▸ Task prompt: The data below should be restated word for word, pictures omitted.

____________________

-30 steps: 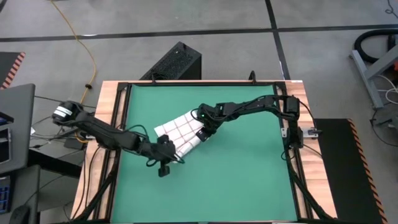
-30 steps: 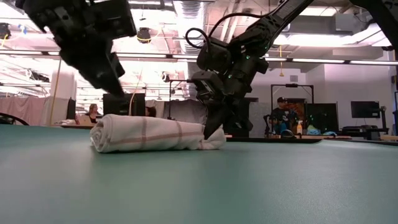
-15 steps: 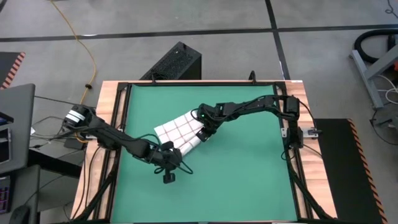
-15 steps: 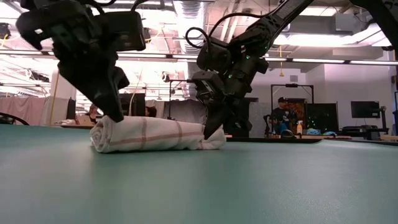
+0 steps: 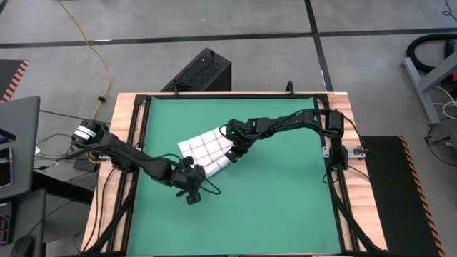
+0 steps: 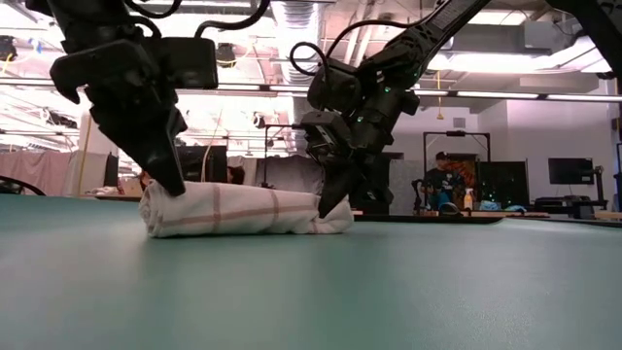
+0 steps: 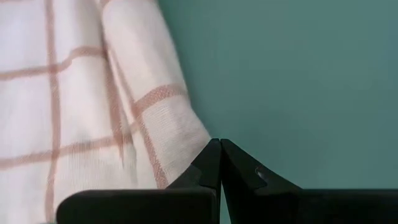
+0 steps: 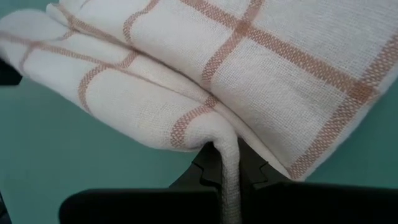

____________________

▸ Reply:
-30 steps: 
-30 steps: 
-15 steps: 
-15 steps: 
+0 steps: 
+0 steps: 
+0 steps: 
+0 steps: 

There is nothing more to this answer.